P.aeruginosa UbiX (PaUbiX) crystal structures revealed that the DMAP substrate is positioned directly above the FMN isoalloxazine ring and that the N5-C1’ dimethylallyl adduct forms first as a prerequisite to formation of the C6-C3’ bond and creation of the fourth non-aromatic ring (Figure.1). Several conserved residues were found to be binding the DMAP phosphate group, with the residue E140 suggested to act as a proton donor to enhance the phosphate leaving group. The study suggested that the two residues, S15 and E49, play an important role in N5 deprotonation and N5-C1’ bond formation (Figure 1), the mutation E49Q severely affected PaUbiX’s ability to activate AnFdc1 and crystal structures of E49Q did not reveal a N5-C1’ bond within 1–5 seconds following reduction and rapid freezing, in contrast to wild type (WT) PaUbiX, for which the N5-C1’ bond was observed within 1–5 seconds. This study was unable to trap any intermediates during formation of the C3’-C6 bond, but suggested C6 nucleophilic attack on the C3’ carbocation occurs concomitant with or following protonation of the C2’ via the bound phosphate. The resultant cyclohexadiene adduct was then postulated to form the final product via aromatisation concomitant with proton abstraction via S15 and E49. The mechanism suggested for PaUbiX is shown in Figure 1.

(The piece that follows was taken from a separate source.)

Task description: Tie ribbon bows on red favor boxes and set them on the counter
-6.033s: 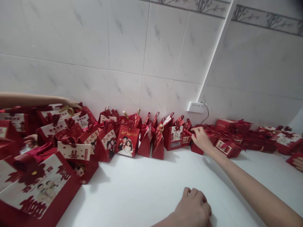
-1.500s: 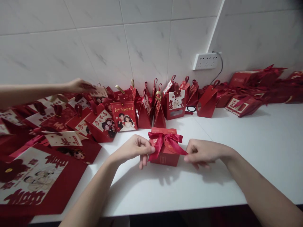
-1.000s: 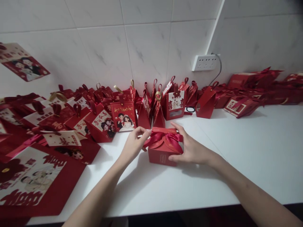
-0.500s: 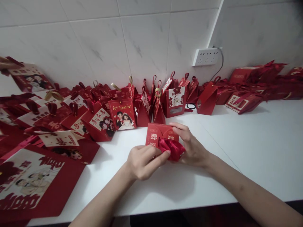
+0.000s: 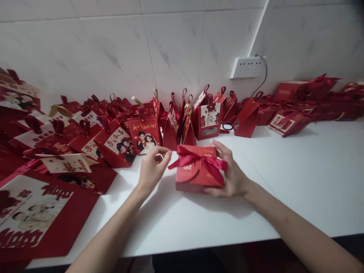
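Note:
A red gift box (image 5: 189, 176) with a curved flap sits on the white table, slightly tilted toward me. Across its top lies a dark red satin ribbon (image 5: 209, 163) with its loops and tails spread out. My right hand (image 5: 231, 172) grips the box by its right side, fingers behind and thumb at the front edge. Left of the box, my left hand (image 5: 153, 167) hovers with thumb and forefinger tips together. A ribbon tail hangs just below those fingertips, apart from them, and I see nothing between them.
Many red wedding boxes (image 5: 145, 134) with ribbon handles crowd the left and back of the table. A large red printed bag (image 5: 71, 223) lies front left. Ribboned boxes (image 5: 288, 123) pile up at back right. A black ring (image 5: 227, 127) lies near the tiled wall, below a power strip (image 5: 248, 67).
My left hand has moved left, away from the ribbon. The ribbon, bunched before, now spreads across the box, which has turned. At far left, a hand seen earlier is gone and its box shifted left.

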Motion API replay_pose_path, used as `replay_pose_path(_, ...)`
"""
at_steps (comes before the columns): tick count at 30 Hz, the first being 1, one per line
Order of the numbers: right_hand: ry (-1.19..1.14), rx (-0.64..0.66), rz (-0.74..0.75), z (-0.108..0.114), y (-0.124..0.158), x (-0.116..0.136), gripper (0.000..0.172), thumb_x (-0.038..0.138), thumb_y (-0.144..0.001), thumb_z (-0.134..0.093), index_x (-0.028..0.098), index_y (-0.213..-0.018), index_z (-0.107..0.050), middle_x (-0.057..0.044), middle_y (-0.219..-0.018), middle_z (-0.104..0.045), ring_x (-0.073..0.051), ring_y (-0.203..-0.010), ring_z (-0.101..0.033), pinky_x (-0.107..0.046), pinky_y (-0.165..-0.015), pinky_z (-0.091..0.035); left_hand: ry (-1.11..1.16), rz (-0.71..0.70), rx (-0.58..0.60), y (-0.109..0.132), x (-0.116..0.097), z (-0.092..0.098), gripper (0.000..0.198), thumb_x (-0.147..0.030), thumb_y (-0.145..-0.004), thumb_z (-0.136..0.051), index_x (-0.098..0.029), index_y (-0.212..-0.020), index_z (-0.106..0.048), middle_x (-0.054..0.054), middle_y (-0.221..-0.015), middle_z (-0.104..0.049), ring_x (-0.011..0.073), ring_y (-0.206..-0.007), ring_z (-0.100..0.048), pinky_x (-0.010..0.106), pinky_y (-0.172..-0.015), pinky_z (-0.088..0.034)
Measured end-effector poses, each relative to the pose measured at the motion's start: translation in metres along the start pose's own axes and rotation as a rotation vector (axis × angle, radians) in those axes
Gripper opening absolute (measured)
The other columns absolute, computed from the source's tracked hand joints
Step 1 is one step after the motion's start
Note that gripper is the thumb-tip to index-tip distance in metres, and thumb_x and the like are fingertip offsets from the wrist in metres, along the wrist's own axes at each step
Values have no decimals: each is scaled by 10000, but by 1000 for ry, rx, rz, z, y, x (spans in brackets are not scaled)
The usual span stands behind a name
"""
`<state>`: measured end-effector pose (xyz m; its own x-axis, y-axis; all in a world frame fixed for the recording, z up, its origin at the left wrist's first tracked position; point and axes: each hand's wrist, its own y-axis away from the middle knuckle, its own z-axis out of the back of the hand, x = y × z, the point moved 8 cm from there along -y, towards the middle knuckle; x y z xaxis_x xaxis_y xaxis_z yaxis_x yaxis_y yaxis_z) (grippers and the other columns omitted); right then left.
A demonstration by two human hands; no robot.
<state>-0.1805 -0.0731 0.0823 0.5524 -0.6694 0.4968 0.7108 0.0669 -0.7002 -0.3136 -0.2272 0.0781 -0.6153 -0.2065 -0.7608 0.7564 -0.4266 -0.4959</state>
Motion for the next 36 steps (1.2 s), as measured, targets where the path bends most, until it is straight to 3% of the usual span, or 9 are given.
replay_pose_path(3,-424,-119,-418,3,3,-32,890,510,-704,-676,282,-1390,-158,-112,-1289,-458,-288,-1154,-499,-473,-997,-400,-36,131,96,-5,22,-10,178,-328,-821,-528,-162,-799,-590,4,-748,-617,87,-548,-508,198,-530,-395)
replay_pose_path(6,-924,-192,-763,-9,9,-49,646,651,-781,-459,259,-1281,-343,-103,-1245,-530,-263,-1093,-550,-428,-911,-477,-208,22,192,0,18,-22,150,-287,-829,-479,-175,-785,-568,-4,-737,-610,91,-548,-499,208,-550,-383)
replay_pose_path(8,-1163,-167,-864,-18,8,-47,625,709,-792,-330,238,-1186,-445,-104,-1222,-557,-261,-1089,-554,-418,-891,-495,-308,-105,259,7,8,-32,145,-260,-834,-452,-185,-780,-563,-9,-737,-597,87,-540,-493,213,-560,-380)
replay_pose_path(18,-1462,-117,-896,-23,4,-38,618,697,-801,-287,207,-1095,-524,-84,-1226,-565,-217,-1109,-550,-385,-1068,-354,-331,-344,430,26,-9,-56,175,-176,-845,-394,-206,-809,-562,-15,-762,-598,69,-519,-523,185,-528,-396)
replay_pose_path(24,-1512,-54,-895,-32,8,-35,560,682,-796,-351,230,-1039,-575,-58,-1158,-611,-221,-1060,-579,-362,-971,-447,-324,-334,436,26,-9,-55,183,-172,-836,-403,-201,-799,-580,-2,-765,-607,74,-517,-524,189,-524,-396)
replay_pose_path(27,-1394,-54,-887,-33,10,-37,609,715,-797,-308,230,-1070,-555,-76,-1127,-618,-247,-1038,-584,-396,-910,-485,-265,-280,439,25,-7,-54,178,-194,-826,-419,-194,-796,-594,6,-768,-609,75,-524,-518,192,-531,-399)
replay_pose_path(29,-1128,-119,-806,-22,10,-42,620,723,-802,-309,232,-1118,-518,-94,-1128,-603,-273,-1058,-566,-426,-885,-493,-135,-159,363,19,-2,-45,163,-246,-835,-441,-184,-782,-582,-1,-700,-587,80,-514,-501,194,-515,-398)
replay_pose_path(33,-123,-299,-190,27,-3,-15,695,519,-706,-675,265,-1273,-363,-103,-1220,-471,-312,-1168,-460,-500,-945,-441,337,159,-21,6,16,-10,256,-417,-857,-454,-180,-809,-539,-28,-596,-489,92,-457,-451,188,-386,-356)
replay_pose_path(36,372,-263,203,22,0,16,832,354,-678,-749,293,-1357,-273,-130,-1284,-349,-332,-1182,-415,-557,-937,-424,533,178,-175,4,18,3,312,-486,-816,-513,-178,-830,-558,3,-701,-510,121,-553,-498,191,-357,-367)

These findings were updated in 2019, with a new publication showing that the first step, the N5-C1' bond formation, is likely to occur via an S_{N}1 mechanism. This leads to the strict requirement for a substrate dimethylallyl moiety to initiate the reaction. The same paper showed that the N5 alkylation occurred whether it was a DMAP or DMAPP substrate in the DMAPP specific UbiX from aspergillus niger (AnUbiX); therefore, this step is independent of the beta phosphate present in DMAPP. In the same AnUbiX enzyme, they showed that the Fridel-Crafts alkylation of the flavin C6 only occurs using the DMAPP substrate. Mutations to the phosphate binding site of PaUbiX were also unable to form the C6-C3' bond, but could be rescued through the addition of phosphate. This confirmed that UbiX catalyses the formation of the C6-C3' bond through phosphate (and pyrophosphate) acid-base catalysis.